Inhibition of accelerated cardiac allograft arteriosclerosis by fish oil

GE Sarris, RS Mitchell, ME Billingham, JR Glasson, PD Cahill and DC Miller
Department of Cardiovascular Surgery, Stanford University School of Medicine, Calif.

Accelerated coronary arteriosclerosis remains the most important factor limiting long-term survival of heart transplant recipients, and dietary fish oil supplementation with omega-3 polyunsaturated fatty acids has been suggested to have a protective effect against coronary disease in epidemiologic studies and to inhibit arteriosclerosis in animal experiments. Therefore we tested the hypothesis that fish oil administration inhibits the development of allograft coronary arteriosclerosis by using a heterotopic heart transplant model. Three groups of Lewis rats (n = 10 each) received heterotopic heart transplants from Brown-Norway donors and were treated with cyclosporine intraperitoneally on a tapering schedule. Group 1 received fish oil daily by gavage (2 ml/kg/day; Emulsified Super MaxEpa, Twin Labs, Ronkonkona, N.Y.). Group 2 received an equal amount of safflower oil, as well as aspirin (1 mg/kg/day) and dipyridamole (3 mg/kg/day). Group 3 received safflower oil only.

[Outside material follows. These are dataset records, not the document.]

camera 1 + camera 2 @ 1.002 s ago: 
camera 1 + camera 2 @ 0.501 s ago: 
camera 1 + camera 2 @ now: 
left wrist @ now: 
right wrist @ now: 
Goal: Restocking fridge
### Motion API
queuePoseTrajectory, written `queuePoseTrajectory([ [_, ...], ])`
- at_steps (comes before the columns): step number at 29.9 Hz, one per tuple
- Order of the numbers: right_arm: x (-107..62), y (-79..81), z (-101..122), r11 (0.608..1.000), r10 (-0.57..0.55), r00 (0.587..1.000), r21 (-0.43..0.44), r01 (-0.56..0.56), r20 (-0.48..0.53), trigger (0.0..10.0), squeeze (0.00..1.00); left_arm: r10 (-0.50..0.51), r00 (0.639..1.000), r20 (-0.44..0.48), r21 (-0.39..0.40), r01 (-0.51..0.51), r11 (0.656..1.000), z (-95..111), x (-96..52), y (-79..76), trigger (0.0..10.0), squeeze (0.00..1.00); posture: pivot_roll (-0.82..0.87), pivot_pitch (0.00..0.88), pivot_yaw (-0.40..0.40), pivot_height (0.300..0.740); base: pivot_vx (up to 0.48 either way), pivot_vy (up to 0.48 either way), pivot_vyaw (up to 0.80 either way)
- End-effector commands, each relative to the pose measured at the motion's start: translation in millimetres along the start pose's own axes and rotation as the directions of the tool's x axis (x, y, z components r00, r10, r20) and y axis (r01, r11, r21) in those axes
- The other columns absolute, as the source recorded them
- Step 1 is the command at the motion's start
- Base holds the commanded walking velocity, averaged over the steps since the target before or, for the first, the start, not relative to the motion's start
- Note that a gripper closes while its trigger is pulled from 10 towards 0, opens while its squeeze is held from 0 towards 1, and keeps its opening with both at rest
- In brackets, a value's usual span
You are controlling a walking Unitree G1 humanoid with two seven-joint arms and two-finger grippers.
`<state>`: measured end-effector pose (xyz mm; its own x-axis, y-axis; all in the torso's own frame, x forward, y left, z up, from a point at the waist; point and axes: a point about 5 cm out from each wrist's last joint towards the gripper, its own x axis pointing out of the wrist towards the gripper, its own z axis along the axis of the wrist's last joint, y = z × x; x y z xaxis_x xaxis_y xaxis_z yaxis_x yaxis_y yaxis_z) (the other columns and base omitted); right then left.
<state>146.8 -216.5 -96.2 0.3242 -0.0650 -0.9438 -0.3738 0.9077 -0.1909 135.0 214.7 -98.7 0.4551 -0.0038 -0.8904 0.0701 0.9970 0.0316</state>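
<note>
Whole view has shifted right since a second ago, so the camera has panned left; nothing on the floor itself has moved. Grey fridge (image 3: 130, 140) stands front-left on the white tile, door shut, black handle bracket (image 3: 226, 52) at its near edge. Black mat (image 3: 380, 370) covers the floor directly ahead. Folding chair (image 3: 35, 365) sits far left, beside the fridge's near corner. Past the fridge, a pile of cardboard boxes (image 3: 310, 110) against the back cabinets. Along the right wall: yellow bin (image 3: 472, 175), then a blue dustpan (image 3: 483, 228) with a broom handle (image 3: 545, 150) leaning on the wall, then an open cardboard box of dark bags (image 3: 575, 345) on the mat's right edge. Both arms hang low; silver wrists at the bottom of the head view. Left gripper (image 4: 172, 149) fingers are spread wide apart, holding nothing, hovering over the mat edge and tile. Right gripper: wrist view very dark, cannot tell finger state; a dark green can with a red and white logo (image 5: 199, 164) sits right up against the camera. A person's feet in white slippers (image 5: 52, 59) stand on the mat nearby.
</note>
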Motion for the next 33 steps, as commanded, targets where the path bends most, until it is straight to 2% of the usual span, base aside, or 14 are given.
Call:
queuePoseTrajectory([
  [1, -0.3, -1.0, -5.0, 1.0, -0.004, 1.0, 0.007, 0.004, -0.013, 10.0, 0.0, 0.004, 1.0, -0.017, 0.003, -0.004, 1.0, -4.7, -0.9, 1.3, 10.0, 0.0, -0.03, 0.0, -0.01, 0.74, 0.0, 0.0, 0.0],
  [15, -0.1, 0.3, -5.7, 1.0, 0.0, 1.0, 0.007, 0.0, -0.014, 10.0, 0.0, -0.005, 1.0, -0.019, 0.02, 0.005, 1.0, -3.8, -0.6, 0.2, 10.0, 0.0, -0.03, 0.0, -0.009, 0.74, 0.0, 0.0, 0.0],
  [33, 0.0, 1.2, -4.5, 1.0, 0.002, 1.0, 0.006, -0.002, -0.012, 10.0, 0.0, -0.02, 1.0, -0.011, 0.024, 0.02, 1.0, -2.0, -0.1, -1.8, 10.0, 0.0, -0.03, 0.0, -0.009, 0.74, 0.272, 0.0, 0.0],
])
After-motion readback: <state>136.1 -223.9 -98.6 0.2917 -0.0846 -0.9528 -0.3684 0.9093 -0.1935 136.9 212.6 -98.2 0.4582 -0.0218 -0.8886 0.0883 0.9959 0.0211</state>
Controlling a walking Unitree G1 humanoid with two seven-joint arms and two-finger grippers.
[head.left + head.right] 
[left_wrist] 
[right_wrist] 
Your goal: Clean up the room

All rats were put to death 110 days later, at which time there was no statistically significant difference in graft function as assessed by palpation (scale 0 to 4, mean = 3.7 +/- 0.5 [+/- standard deviation]; analysis of variance: p = 0.72) or in microscopic grade of rejection (scale, 0 = none to 3 = severe, mean 2.1 +/- 0.6; analysis of variance: p = 0.68) between any of the groups. The coronary arteries were histologically scored for the degree of arteriosclerosis (scale, 0 = normal to 3 = occluded), and a mean grade of coronary disease was calculated for each heart. The fish oil-treated group had significantly less severe allograft coronary arteriosclerosis (analysis of variance: p = 0.005) than did groups 2 and 3 (mean grade 0.23 +/- 0.22 versus 1.04 +/- 0.75 and 0.96 +/- 0.55 (p less than 0.05, Scheffe F test), whereas groups 2 and 3 had similar degrees of coronary disease (p = no significant difference). These data demonstrate that fish oil supplementation inhibited accelerated coronary arteriosclerosis in this cyclosporine-treated heart allograft rat model, whereas antiplatelet agents in these doses were ineffective. Although the mechanism of this protective effect remains incompletely understood, it does not appear to involve enhanced immunosuppression. Fish oil and specific omega-3 polyunsaturated fatty acids should be further investigated as potentially useful agents to ameliorate accelerated allograft coronary arteriosclerosis in other animal species and perhaps eventually in man.